Nathaniel Rutman
2008-Jun-04 17:22 UTC
[Lustre-devel] Replacing a dead OST (fixed subject line)
Peter Braam wrote:> There is tremendous value in fixing this bug (15345), because it turns an un-usual > usage of our tools for recovery into something that is done more routinely. > > When I listened to this group, my impression was that it was not so hard to > rebuild the OSS, but it does require scanning the primary MDS, finding the > pathnames for affected files (with objects on the failed OSS), and using > that list of files to re-write on the cluster where the OSS was lost. > > Nathan - this is a special case of the recovery mechanisms we are talking > about (with the log being constructed in a different way). I think you > should design the solution for this problem. >I am taking this to mean we should design the general case of "dead/missing OST" into the HSM/migration architecture, and not something to do with recovery per se. That''s actually really interesting - you could deactivate an OST, and yet still read the files from it transparently. Should I make a "luste-hsm" mail alias, or should we put it on lustre-devel?
Peter Braam
2008-Jun-07 14:03 UTC
[Lustre-devel] Replacing a dead OST (fixed subject line)
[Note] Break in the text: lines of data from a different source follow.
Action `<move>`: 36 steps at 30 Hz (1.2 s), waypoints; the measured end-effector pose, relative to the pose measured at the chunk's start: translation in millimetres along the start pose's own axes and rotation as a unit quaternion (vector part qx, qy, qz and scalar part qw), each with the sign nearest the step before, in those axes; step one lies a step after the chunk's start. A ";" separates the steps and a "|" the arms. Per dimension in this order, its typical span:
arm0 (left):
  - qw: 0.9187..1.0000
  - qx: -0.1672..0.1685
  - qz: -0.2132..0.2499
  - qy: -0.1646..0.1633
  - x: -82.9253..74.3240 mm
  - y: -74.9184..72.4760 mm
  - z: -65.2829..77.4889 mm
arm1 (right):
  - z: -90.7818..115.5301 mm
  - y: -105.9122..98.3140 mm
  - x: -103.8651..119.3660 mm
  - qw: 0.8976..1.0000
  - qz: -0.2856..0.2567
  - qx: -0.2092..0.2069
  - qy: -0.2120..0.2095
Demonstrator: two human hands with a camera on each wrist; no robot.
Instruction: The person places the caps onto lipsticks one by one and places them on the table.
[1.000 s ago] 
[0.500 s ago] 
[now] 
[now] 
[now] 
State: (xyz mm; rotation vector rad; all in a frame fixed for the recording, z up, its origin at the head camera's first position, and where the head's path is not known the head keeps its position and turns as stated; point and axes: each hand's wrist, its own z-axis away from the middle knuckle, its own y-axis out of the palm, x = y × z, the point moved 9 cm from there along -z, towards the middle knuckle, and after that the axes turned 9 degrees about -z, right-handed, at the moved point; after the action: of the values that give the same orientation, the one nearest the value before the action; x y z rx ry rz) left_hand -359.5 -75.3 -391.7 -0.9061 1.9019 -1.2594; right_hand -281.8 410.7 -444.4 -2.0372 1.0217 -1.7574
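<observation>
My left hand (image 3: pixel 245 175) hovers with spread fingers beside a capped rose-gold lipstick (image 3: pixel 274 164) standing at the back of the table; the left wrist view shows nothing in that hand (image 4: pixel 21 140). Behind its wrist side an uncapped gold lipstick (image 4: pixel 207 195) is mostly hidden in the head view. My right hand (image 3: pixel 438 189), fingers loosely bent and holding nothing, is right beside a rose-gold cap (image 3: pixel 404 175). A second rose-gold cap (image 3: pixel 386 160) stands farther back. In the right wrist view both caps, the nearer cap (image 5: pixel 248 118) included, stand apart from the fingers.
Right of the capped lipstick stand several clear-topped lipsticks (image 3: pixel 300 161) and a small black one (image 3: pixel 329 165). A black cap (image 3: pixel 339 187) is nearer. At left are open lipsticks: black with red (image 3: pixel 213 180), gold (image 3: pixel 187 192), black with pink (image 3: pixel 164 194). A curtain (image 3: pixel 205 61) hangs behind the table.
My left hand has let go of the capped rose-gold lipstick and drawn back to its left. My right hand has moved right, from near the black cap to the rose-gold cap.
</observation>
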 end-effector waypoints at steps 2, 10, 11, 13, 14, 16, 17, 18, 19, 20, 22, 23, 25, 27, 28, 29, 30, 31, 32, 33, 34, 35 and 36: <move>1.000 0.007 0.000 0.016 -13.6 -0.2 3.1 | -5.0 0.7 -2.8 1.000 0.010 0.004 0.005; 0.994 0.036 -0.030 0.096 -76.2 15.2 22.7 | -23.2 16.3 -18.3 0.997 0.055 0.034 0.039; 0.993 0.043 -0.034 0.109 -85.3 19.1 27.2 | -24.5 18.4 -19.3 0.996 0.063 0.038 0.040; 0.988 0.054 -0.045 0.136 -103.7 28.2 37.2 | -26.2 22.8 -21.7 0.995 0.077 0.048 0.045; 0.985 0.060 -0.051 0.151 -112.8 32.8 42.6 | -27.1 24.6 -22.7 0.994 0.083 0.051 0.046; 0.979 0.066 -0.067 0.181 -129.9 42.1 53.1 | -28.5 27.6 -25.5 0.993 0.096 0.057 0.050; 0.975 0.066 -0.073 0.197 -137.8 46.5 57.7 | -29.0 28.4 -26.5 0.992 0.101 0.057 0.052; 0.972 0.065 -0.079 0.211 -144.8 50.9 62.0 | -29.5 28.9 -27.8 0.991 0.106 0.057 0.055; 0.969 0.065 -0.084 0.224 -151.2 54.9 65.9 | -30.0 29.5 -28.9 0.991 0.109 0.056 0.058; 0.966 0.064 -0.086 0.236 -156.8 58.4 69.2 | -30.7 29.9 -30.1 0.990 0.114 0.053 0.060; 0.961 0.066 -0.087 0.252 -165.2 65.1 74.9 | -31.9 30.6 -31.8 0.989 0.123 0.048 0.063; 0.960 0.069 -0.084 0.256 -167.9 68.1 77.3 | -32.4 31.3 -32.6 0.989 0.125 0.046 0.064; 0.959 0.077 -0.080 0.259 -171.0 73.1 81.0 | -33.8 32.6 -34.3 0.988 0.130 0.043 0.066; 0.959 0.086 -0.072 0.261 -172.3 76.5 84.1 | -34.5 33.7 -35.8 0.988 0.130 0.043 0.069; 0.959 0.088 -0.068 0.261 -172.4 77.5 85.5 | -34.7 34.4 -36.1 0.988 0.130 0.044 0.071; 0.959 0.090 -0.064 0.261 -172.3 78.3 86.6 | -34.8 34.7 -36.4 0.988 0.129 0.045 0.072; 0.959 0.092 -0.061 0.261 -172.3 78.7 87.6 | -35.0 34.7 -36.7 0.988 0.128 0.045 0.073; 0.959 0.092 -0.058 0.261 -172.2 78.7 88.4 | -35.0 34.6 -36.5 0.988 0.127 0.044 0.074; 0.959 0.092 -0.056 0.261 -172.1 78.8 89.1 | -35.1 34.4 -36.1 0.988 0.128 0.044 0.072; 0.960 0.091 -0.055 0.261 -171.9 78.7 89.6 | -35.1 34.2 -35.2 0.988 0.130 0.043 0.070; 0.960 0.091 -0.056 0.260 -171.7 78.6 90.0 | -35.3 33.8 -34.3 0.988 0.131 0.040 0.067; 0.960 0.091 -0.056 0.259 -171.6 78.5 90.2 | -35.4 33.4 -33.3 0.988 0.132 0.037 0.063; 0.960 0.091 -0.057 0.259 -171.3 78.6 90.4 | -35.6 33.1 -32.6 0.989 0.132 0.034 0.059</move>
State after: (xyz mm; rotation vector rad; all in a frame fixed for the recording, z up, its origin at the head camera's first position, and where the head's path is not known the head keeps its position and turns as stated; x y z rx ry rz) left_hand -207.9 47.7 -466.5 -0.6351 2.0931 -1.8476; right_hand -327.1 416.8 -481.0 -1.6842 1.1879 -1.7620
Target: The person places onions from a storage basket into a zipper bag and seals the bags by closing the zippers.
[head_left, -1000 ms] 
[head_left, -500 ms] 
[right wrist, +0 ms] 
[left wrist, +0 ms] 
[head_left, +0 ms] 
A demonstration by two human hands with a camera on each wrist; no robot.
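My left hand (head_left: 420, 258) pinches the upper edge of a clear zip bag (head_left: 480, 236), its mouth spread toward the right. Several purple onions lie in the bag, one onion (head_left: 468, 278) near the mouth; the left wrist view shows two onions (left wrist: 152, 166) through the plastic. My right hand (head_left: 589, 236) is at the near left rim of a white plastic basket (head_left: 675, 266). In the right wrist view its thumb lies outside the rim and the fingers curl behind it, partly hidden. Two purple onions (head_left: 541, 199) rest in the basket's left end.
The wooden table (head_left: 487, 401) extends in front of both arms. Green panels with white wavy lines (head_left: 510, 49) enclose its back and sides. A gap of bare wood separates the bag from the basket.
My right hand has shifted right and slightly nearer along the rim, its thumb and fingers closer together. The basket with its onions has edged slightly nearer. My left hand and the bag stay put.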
On 6/4/08 10:22 AM, "Nathaniel Rutman" <Nathan.Rutman at Sun.COM> wrote:> Peter Braam wrote: >> There is tremendous value in fixing this bug (15345), because it turns an >> un-usual >> usage of our tools for recovery into something that is done more routinely. >> >> When I listened to this group, my impression was that it was not so hard to >> rebuild the OSS, but it does require scanning the primary MDS, finding the >> pathnames for affected files (with objects on the failed OSS), and using >> that list of files to re-write on the cluster where the OSS was lost. >> >> Nathan - this is a special case of the recovery mechanisms we are talking >> about (with the log being constructed in a different way). I think you >> should design the solution for this problem. >> > I am taking this to mean we should design the general case of > "dead/missing OST" into the HSM/migration architecture,No - into the replication architecture. You feed a list of files into your scripts and re-create the objects.> and not > something to do with recovery per se. That''s actually really > interesting - you could deactivate an OST, and yet still read the files > from it transparently.No, you can only read them when the OST has been restored; no cache misses (yet).> > > Should I make a "luste-hsm" mail alias, or should we put it on lustre-devel? > >